The system should only flex when the building has room to flex.
The operator advantage
For operators, facility-layer flexibility creates three advantages.
First, lower waste and more power headroom for compute. That means power that can be turned into more revenue.
Cooling systems are often one of the largest controllable loads in a facility. Matching cooling effort to actual IT load, weather, and thermal state reduces unnecessary mechanical work.
Second, stronger utility relationships.
A data center that can respond to grid constraints is easier to partner with than one that behaves like a fixed block of demand.
Third, a better path to growth.
In a constrained power environment, operators that can prove flexibility may have an advantage in interconnection, rate design, expansion planning, and community acceptance.
The market is moving from “How much power do you need?” to “How intelligently can you use the power you get?”
That shift matters.
So the bottom line is…
Although workload shifting works, its often times not sensible for most sites given that operators don’t have access to tenant servers. However, most facilities can control and optimize their power and cooling systems controls. So stop asking every data center to flex compute.
The facility layer is where the practical flexibility lives. Cooling can flex. Power systems can coordinate.

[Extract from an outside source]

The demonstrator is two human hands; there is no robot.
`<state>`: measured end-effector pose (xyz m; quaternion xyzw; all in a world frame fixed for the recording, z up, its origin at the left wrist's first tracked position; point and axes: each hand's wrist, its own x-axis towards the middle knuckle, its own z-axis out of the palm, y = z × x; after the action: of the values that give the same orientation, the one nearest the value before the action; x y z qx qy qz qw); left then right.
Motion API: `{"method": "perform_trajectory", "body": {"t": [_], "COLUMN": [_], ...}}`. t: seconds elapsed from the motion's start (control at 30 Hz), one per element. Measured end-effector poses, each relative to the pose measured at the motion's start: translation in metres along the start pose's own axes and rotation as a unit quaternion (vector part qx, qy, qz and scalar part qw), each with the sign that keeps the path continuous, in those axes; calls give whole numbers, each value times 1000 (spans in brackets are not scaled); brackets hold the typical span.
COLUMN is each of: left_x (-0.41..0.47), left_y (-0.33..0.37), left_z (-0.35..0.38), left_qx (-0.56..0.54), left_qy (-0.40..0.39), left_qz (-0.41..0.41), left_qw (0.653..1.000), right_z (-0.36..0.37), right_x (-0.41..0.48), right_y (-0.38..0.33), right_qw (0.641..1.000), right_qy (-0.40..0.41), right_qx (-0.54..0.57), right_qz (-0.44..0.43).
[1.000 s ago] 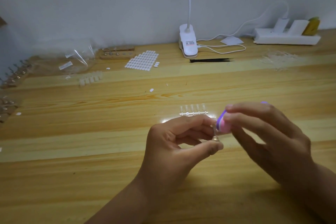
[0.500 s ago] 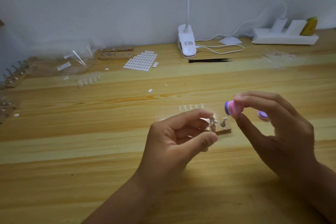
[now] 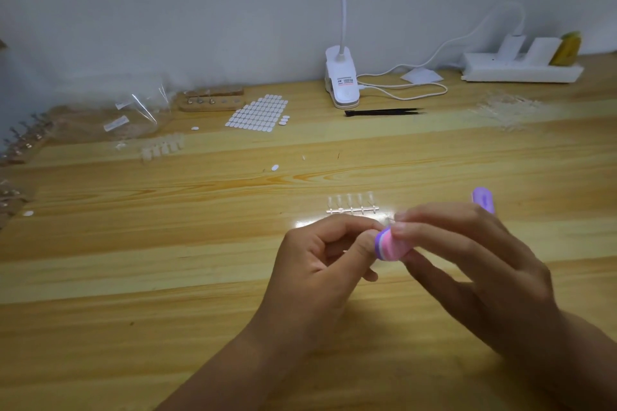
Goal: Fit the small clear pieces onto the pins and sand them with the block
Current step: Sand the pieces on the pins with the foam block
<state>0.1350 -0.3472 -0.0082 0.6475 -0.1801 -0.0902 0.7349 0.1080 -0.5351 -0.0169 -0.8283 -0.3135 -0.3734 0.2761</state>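
Back to the left hand (image 3: 320,257) comes the pink and purple block (image 3: 390,243); half a second ago it was lifted up and off to the right.

The table (image 3: 167,277) is pale wood with long stripes in the grain. A plain grey-white wall (image 3: 200,10) stands behind it. By the wall sit a white clip lamp (image 3: 342,83) with its cord, a white power strip (image 3: 521,67) and black tweezers (image 3: 384,112). Further left lie a sheet of white oval stickers (image 3: 257,112), a wooden pin holder (image 3: 210,101) and a clear plastic bag (image 3: 110,110). A heap of clear bits (image 3: 507,108) lies far right, but it is too blurry to tell more.

A strip of small clear pieces (image 3: 352,205) lies flat on the table just behind the hands. A second purple block (image 3: 483,198) peeks out behind the right hand (image 3: 467,260).

The right hand grips the pink and purple block between its thumb and fingers. The block's end touches the left hand's fingertips. The left hand's fingers are curled in, with thumb and first finger pressed together. What they pinch is hidden, so I cannot tell.

Before, a little wooden stand with pins showed between the hands. Now the hands cover that spot. The strip of clear pieces has not moved.
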Motion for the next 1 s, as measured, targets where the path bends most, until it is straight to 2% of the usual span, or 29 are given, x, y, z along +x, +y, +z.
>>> {"method": "perform_trajectory", "body": {"t": [0.1, 0.2, 0.27, 0.37, 0.47, 0.57, 0.7, 0.87, 1.0], "left_x": [0, 1, 0, 0, 1, 1, -1, -3, -3], "left_y": [-1, -2, -1, 1, 2, 3, 4, 4, 7], "left_z": [-1, -1, 0, 0, -2, -1, 1, 1, 2], "left_qx": [-12, -9, -7, -16, -28, -32, -30, -32, -29], "left_qy": [15, 17, 11, 7, 17, 13, 1, 8, -20], "left_qz": [1, 5, 9, 14, -1, -14, -15, -48, -45], "left_qw": [1000, 1000, 1000, 1000, 999, 999, 999, 998, 998], "right_z": [-5, -6, 0, 0, -6, -5, 1, -11, -4], "right_x": [2, 3, 1, 1, 4, 4, 2, 7, 1], "right_y": [11, 8, -2, -2, 11, 2, -6, 13, -1], "right_qw": [999, 998, 999, 999, 997, 998, 999, 995, 999], "right_qy": [13, 45, 35, 15, 35, 56, 21, 49, 15], "right_qx": [-39, -25, -6, -36, -60, -28, -45, -79, -51], "right_qz": [16, 33, 8, -22, 19, 20, -22, 45, 1]}}
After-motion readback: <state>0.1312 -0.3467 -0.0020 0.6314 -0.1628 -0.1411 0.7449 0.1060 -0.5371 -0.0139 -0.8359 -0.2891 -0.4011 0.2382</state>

Meters and sensors can inform those decisions. Controls can respond to volatile IT load to shed waste. Thermal headroom can be managed and coordinated with utility dispatch signals. And with FLUIX, that is already possible. The future of data center flexibility is not just workload orchestration. It is facility-layer orchestration across cooling, power, and compute. The hyperscalers will build custom compute stacks.

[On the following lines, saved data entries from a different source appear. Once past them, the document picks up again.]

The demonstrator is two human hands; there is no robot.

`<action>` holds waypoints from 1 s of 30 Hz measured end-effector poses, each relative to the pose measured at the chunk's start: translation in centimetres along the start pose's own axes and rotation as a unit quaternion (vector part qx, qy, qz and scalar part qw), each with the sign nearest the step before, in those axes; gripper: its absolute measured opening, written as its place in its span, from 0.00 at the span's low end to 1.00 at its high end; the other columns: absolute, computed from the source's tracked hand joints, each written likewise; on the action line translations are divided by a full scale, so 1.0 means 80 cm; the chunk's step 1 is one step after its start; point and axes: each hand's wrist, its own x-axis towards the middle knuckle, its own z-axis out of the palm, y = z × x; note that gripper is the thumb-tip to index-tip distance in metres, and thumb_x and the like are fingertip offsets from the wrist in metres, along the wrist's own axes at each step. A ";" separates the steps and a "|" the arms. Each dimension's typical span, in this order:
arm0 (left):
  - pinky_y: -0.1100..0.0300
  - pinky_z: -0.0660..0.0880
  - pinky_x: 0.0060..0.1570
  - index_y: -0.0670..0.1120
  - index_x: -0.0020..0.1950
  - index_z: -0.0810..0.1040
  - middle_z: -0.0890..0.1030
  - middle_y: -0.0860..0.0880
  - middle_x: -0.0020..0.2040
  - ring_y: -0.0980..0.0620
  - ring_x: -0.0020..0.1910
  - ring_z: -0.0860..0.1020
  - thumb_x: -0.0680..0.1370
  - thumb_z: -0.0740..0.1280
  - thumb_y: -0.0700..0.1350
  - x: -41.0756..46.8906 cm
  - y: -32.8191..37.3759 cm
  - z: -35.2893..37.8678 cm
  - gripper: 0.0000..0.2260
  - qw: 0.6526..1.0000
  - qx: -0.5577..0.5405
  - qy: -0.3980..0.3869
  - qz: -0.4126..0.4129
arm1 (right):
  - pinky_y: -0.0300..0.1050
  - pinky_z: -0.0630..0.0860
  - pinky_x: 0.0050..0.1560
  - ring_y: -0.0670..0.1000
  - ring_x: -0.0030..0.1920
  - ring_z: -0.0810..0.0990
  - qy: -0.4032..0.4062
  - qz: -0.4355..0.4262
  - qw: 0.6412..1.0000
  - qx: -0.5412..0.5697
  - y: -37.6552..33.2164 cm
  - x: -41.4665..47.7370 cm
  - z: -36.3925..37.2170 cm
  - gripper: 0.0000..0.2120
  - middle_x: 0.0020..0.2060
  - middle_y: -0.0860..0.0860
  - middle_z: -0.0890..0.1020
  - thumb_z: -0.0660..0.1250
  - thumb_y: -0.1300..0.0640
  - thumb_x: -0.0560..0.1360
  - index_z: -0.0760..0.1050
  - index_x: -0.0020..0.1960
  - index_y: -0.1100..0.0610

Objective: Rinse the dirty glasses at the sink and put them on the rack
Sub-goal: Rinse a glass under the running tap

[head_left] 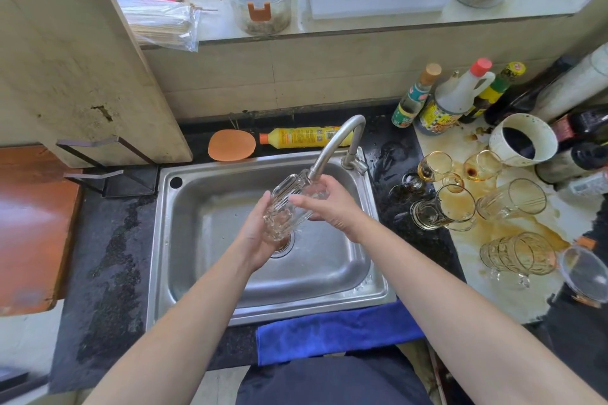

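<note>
Centrally, a ribbed clear glass (285,207) is held tilted over the sink (204,273), its mouth raised to the spout of the tap (335,145). The left hand (260,240) cups the base end from below, fingers curled round the ribs. The right hand (324,204) closes on the upper part near the rim, beside the spout. Whether water is running cannot be told.

To do this step well, the glass should probably be turned slowly under the spout so that water reaches every groove, with the base kept supported, since wet ribbed glass is likely to slip. Tipping the mouth down over the drain afterwards would empty it before it goes to the rack (108,168), the black wire frame on the counter left of the sink that already props a cutting board (79,69).

The dirty glasses (460,204) wait to the right on a stained counter (513,293), some lying on their sides in a brown spill, close together and near the edge, so reaching among them calls for care. A stained white cup (523,138) stands behind them.

A yellow bottle (302,137) lying behind the tap carries printed text and a square code, too small to read. The sauce bottles (450,99) at the wall bear coloured labels, likewise illegible.
</note>
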 end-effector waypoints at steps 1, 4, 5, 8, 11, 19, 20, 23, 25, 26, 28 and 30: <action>0.56 0.67 0.38 0.50 0.53 0.82 0.82 0.48 0.44 0.53 0.36 0.77 0.82 0.62 0.57 -0.001 0.001 0.000 0.14 1.000 0.006 -0.003 0.006 | 0.44 0.83 0.51 0.49 0.60 0.81 -0.005 0.016 1.000 0.023 -0.001 0.000 0.000 0.33 0.61 0.50 0.79 0.79 0.46 0.71 0.70 0.71 0.52; 0.58 0.69 0.36 0.49 0.60 0.78 0.82 0.47 0.50 0.53 0.38 0.78 0.79 0.67 0.54 -0.005 0.004 -0.002 0.13 0.998 0.052 -0.016 0.029 | 0.50 0.84 0.54 0.51 0.59 0.80 -0.024 0.083 0.991 0.102 -0.001 0.003 -0.003 0.21 0.61 0.51 0.79 0.74 0.50 0.76 0.74 0.67 0.54; 0.58 0.70 0.37 0.49 0.62 0.75 0.82 0.46 0.52 0.53 0.40 0.79 0.78 0.69 0.54 -0.003 0.004 -0.004 0.16 0.997 0.070 -0.004 0.040 | 0.51 0.84 0.55 0.52 0.58 0.80 -0.023 0.108 0.986 0.127 0.000 0.003 -0.003 0.19 0.61 0.52 0.79 0.73 0.50 0.77 0.75 0.65 0.54; 0.54 0.73 0.42 0.45 0.66 0.72 0.82 0.45 0.61 0.48 0.51 0.81 0.73 0.73 0.62 -0.002 0.006 -0.002 0.29 0.987 0.127 0.068 0.066 | 0.51 0.83 0.53 0.52 0.57 0.81 -0.021 0.147 0.974 0.172 0.004 0.005 -0.002 0.18 0.58 0.52 0.82 0.71 0.45 0.78 0.77 0.64 0.52; 0.55 0.77 0.43 0.48 0.69 0.70 0.77 0.48 0.66 0.49 0.56 0.80 0.66 0.76 0.67 -0.005 0.014 0.005 0.39 0.965 0.221 0.089 0.106 | 0.49 0.81 0.51 0.53 0.54 0.83 -0.022 0.174 0.963 0.205 0.009 0.007 -0.001 0.17 0.53 0.51 0.84 0.65 0.39 0.80 0.80 0.59 0.50; 0.67 0.74 0.48 0.55 0.56 0.75 0.81 0.57 0.52 0.63 0.50 0.79 0.68 0.82 0.42 -0.007 0.022 0.025 0.23 0.929 0.303 0.076 0.196 | 0.50 0.82 0.52 0.58 0.60 0.80 0.007 0.238 0.916 0.324 0.030 0.013 -0.006 0.27 0.61 0.56 0.82 0.64 0.37 0.80 0.77 0.68 0.56; 0.66 0.73 0.49 0.53 0.60 0.75 0.81 0.57 0.53 0.63 0.51 0.79 0.67 0.82 0.43 -0.005 0.022 0.028 0.26 0.925 0.312 0.085 0.201 | 0.51 0.83 0.51 0.59 0.62 0.79 0.029 0.240 0.915 0.323 0.032 0.014 -0.007 0.27 0.63 0.56 0.79 0.66 0.38 0.79 0.75 0.69 0.55; 0.60 0.73 0.57 0.52 0.64 0.76 0.79 0.54 0.58 0.56 0.57 0.78 0.64 0.84 0.49 0.002 0.017 0.038 0.32 0.896 0.366 0.103 0.232 | 0.54 0.81 0.56 0.56 0.57 0.81 0.052 0.233 0.910 0.340 0.033 0.013 -0.007 0.19 0.60 0.56 0.79 0.64 0.41 0.82 0.76 0.63 0.55; 0.57 0.72 0.62 0.53 0.68 0.75 0.77 0.52 0.62 0.54 0.60 0.76 0.63 0.84 0.52 0.005 0.013 0.045 0.36 0.884 0.387 0.102 0.241 | 0.55 0.78 0.59 0.57 0.60 0.79 0.069 0.229 0.900 0.363 0.033 0.012 -0.008 0.16 0.58 0.58 0.79 0.60 0.43 0.84 0.75 0.59 0.55; 0.57 0.71 0.64 0.52 0.71 0.73 0.75 0.52 0.64 0.54 0.61 0.75 0.64 0.83 0.52 0.006 0.012 0.048 0.38 0.882 0.392 0.097 0.243 | 0.56 0.78 0.59 0.58 0.63 0.78 0.076 0.226 0.898 0.369 0.033 0.012 -0.010 0.15 0.60 0.59 0.78 0.59 0.43 0.84 0.74 0.59 0.54; 0.59 0.69 0.65 0.51 0.73 0.71 0.72 0.52 0.65 0.55 0.63 0.73 0.65 0.83 0.53 0.007 0.012 0.054 0.40 0.879 0.396 0.085 0.252 | 0.55 0.78 0.59 0.59 0.63 0.78 0.073 0.220 0.897 0.378 0.037 0.012 -0.013 0.16 0.61 0.60 0.78 0.58 0.43 0.85 0.73 0.62 0.55; 0.59 0.69 0.65 0.50 0.73 0.70 0.73 0.51 0.66 0.55 0.64 0.73 0.64 0.83 0.53 0.007 0.013 0.058 0.41 0.876 0.398 0.087 0.257 | 0.56 0.79 0.59 0.59 0.63 0.78 0.066 0.224 0.893 0.386 0.041 0.012 -0.015 0.18 0.64 0.61 0.76 0.58 0.42 0.84 0.71 0.65 0.54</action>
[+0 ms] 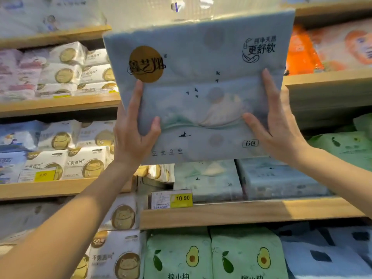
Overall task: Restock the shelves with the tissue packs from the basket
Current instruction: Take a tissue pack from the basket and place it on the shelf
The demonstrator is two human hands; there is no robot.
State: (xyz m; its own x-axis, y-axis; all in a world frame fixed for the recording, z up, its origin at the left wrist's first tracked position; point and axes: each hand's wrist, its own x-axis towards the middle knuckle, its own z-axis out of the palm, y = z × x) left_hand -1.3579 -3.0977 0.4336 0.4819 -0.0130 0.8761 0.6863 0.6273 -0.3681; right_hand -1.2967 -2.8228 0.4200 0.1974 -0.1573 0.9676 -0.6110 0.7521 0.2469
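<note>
I hold a large pale blue tissue pack (198, 63) up in front of the shelves, its printed face with a gold round logo toward me. My left hand (134, 129) grips its lower left side, thumb on the front. My right hand (275, 121) grips its lower right side. Right below it, two matching blue packs (209, 179) lie on a wooden shelf (251, 212). The basket is not in view.
A yellow price tag (171, 198) reading 10.90 sits on the shelf edge. White cat-logo packs (84, 162) fill the left shelves. Green avocado packs (179, 256) lie below, orange packs (302, 51) at upper right, green packs (342, 146) at right.
</note>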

The rest of the market needs a way to make the data centers they already operate more intelligent, more efficient, and more grid-aware.
That is the real unlock on how most data centers can become flexible.
References
Lawrence Berkeley National Laboratory, 2024 United States Data Center Energy Usage Report, estimating U.S. data center electricity use at 176 TWh in 2023 and 325 to 580 TWh by 2028.
U.S. Department of Energy / Lawrence Berkeley National Laboratory, Data Center Load Flexibility Workshop Summary, covering grid-responsive operations, demand response barriers, speed-to-connection incentives, standardized utility-data center communication, and the need for AI-driven energy optimization tools.
Uptime Institute, Global Data Center Survey 2024, noting that rising digital demand and compute intensity are challenging the power and cooling capabilities of existing infrastructure.